Mentoring usually involves a one-to-one relationship where one teacher or leader mentors another who is less experienced. There are also more specific forms of mentoring such as peer mentoring, networks of mentoring, e-mentoring, and mentoring circles or networks.
Mentoring is most often associated with the induction of new and early career teachers, although ideally it should be available throughout a teacher’s career. As a teacher or leader progresses in their career, other forms of mentoring such as instructional coaching, peer mentoring or group mentoring may be more appropriate than a traditional model of a more experienced teacher/leader guiding a less experienced teacher/leader.
Research from New Zealand and around the world has found that mentoring can have positive impacts on teaching. Studies have reported that, in addition to new learning, mentors gained new perspectives, confidence in their own teaching and a re-invigoration of their teaching and professional identity. Mentees new to teaching benefit from emotional and psychological support that increases their confidence and morale. However, it is important to be aware that research about mentoring in educational settings is still in its developing stages and there is a lack of empirical evidence in this field.

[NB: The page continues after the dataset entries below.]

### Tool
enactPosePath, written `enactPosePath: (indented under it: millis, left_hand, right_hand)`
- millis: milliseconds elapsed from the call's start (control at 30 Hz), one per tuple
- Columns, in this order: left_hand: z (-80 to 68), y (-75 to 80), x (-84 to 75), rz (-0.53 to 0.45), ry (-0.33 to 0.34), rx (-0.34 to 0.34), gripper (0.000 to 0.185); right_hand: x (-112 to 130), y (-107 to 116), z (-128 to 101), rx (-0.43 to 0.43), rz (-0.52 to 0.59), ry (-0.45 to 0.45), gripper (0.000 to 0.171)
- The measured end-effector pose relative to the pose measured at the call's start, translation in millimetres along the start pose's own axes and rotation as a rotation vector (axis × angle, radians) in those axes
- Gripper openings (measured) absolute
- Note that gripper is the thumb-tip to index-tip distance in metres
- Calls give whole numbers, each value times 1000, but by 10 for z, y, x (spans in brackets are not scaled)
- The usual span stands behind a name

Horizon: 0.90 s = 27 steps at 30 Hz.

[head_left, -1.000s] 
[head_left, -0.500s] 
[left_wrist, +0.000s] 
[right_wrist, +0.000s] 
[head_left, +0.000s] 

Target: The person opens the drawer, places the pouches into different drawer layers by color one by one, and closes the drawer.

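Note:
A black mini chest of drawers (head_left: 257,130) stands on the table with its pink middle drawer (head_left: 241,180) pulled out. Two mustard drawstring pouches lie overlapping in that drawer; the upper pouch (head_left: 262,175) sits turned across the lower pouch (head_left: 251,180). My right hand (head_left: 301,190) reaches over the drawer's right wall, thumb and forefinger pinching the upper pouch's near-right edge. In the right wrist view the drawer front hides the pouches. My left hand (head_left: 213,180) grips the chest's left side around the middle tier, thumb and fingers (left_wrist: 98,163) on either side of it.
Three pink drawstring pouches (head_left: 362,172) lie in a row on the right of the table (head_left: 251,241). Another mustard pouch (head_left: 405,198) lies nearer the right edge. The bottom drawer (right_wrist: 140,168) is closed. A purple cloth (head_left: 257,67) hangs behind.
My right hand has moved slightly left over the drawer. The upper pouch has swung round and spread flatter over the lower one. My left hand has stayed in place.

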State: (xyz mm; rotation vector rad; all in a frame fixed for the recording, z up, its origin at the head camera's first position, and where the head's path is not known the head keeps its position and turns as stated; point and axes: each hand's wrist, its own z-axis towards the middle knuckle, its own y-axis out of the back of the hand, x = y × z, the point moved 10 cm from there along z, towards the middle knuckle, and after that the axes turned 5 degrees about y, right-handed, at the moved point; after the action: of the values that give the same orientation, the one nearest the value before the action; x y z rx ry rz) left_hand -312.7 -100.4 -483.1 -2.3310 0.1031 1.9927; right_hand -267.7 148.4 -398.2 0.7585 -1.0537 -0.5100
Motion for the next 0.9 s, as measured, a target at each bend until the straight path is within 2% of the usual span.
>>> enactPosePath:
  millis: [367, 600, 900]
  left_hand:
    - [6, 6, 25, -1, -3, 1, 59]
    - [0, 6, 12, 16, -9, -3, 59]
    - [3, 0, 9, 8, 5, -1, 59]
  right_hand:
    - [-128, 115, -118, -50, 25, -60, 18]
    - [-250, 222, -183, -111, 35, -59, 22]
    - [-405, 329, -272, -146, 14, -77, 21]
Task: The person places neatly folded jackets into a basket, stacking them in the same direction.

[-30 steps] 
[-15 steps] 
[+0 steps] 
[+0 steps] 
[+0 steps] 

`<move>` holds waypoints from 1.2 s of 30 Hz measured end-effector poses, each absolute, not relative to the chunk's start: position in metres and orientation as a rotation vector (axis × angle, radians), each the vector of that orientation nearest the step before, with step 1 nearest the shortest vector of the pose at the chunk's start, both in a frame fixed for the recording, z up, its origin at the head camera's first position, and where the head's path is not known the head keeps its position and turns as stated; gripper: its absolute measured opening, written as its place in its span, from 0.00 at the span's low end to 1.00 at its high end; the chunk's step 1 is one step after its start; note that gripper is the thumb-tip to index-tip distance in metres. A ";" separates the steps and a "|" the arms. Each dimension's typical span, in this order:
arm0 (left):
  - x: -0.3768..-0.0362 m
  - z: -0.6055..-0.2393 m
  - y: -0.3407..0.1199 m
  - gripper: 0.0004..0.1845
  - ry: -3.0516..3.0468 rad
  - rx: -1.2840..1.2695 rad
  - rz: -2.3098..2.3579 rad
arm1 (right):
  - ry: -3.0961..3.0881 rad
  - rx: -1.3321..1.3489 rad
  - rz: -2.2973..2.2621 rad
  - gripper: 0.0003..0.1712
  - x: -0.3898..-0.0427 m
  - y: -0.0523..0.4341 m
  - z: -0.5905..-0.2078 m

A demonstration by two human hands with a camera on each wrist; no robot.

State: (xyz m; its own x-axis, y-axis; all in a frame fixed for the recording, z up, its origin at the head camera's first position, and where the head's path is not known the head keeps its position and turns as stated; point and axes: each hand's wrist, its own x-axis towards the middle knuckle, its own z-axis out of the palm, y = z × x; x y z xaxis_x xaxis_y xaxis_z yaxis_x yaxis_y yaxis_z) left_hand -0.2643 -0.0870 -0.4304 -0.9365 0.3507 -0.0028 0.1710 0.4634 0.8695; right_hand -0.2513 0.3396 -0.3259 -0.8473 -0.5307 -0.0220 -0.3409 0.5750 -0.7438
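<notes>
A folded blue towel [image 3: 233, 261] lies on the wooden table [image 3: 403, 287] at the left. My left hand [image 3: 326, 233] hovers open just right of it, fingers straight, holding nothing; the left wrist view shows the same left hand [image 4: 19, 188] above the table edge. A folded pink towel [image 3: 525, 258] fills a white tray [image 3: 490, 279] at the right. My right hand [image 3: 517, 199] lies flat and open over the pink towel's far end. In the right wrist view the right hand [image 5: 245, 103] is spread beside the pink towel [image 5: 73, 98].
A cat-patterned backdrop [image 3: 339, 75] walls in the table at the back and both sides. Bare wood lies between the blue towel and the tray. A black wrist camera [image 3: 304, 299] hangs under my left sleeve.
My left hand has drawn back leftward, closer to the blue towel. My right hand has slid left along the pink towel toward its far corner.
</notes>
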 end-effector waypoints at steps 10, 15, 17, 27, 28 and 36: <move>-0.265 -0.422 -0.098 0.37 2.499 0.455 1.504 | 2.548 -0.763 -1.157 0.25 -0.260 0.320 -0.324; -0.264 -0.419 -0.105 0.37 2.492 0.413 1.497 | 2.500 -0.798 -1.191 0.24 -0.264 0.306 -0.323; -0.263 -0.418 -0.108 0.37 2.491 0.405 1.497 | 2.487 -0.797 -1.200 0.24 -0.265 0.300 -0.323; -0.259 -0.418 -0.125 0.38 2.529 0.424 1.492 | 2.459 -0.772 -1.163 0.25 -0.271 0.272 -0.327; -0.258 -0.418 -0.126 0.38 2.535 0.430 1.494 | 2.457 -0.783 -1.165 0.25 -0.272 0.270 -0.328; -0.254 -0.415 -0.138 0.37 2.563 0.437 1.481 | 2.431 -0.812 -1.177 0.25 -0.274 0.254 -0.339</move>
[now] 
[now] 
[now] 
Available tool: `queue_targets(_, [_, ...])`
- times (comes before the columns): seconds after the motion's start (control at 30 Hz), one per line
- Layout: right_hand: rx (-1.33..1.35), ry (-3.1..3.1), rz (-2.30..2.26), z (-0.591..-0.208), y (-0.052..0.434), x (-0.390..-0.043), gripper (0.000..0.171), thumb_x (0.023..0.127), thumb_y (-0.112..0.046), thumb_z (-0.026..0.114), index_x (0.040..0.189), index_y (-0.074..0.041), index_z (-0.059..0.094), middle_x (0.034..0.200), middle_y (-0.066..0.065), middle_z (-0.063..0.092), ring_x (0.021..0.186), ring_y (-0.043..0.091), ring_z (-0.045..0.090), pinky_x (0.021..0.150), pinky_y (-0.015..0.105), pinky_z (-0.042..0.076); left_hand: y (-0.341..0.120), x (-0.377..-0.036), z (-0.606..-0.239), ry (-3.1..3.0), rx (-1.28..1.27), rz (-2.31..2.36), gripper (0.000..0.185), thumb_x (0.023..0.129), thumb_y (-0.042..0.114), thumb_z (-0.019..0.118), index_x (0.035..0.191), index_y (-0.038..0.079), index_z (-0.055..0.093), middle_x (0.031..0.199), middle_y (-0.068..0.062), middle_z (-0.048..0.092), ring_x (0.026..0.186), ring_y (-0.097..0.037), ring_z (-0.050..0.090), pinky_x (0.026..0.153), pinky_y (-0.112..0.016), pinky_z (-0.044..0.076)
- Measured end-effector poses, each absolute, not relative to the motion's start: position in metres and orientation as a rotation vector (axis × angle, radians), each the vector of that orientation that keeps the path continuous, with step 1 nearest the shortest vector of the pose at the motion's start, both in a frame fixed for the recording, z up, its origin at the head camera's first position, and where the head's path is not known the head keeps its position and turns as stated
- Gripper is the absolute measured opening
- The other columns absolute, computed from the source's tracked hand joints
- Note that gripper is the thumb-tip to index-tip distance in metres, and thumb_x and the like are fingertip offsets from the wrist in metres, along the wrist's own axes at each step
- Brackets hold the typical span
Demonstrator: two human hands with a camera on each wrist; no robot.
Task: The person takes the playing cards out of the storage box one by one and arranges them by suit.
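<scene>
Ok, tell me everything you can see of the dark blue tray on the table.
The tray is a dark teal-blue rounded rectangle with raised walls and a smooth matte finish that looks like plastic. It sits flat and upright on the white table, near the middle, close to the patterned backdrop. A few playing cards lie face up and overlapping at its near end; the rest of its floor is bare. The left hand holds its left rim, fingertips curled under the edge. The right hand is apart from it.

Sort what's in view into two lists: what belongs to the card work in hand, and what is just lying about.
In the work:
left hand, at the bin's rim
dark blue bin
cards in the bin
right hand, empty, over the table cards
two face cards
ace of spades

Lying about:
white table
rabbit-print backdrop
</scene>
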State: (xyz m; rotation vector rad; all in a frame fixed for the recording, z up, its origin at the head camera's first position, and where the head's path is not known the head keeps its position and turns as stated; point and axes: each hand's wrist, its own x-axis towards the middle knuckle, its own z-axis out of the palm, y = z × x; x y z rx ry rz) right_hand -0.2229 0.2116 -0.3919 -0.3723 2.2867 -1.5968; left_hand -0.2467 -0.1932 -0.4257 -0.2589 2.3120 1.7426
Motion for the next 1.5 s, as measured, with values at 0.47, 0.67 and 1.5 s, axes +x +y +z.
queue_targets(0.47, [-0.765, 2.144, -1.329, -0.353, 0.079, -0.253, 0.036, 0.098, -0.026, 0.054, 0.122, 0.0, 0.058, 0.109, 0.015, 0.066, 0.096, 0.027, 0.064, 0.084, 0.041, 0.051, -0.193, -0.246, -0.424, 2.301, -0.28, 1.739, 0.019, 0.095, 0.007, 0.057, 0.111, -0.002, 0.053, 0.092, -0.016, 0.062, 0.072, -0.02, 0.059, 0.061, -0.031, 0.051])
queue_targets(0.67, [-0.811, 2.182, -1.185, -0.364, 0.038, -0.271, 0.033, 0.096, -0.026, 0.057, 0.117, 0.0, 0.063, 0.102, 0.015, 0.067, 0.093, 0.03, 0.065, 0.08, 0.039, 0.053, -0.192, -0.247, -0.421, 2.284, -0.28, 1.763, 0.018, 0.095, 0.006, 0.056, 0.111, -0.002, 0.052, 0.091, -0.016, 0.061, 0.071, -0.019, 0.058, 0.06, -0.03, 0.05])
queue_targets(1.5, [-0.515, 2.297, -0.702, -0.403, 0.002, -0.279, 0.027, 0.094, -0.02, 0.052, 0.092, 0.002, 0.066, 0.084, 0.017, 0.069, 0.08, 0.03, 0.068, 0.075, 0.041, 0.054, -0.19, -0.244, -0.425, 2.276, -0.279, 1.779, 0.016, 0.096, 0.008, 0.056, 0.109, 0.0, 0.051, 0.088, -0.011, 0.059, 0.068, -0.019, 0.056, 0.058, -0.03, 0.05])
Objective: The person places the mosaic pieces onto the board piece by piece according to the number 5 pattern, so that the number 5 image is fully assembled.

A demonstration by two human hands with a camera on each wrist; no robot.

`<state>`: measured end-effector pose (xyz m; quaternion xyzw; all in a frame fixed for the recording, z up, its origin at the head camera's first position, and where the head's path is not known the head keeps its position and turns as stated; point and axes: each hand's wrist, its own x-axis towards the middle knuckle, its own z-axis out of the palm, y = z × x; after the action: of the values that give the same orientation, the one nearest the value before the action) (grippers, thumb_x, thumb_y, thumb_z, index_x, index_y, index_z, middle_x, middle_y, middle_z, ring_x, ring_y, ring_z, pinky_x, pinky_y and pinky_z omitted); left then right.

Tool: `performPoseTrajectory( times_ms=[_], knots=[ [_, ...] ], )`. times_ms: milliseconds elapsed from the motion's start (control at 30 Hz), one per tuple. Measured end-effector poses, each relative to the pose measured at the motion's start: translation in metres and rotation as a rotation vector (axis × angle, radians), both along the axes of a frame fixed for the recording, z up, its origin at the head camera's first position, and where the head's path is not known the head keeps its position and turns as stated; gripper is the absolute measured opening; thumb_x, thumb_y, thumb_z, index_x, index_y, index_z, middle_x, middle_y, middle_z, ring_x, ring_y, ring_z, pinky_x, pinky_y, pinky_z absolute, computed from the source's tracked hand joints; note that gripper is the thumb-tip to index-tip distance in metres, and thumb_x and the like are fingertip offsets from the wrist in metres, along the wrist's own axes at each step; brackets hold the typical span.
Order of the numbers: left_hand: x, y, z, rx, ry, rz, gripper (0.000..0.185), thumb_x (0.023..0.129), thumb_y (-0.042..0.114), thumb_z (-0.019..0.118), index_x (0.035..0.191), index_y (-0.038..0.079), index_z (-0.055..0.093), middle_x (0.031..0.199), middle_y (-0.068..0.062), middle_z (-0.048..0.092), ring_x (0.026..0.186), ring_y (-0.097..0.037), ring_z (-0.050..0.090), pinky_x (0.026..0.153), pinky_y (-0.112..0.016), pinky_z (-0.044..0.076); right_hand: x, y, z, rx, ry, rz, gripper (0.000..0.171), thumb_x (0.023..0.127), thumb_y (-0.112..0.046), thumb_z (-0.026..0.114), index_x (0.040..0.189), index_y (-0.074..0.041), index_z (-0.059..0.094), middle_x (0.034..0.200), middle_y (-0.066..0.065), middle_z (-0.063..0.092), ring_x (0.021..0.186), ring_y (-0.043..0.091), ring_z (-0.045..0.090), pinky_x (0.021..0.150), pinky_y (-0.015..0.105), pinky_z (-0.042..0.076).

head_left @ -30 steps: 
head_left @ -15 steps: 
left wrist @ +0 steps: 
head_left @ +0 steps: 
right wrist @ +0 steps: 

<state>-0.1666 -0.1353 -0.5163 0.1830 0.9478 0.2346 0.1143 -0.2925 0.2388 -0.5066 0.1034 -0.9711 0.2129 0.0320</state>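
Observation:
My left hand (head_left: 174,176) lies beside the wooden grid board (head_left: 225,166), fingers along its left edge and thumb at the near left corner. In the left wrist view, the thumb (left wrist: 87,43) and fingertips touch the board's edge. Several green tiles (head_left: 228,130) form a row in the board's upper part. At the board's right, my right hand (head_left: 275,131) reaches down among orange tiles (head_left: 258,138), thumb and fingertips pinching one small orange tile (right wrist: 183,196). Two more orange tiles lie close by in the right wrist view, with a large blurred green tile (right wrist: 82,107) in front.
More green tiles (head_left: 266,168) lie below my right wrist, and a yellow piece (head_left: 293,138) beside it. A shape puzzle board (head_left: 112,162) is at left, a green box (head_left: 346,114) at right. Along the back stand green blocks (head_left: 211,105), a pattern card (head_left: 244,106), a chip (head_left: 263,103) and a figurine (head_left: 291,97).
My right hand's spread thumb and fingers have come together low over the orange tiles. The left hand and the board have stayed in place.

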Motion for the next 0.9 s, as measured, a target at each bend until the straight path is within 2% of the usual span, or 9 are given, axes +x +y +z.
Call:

It is important to recognise the range of expertise, skill and knowledge mentors require, and to ensure they receive appropriate training, support and resources. Leaders should also take care when setting up mentoring partnerships to ensure there is an appropriate match between mentor and mentee. Mentors can use a range of strategies to ensure that they provide appropriate pedagogical challenge and guidance as well as emotional and social support for mentees.
- How can we ensure that all teachers are able to access appropriate mentoring at all stages of their career?
- How can we provide appropriate training and support for mentors?
- How can we ensure that mentoring relationships are appropriately and adequately resourced?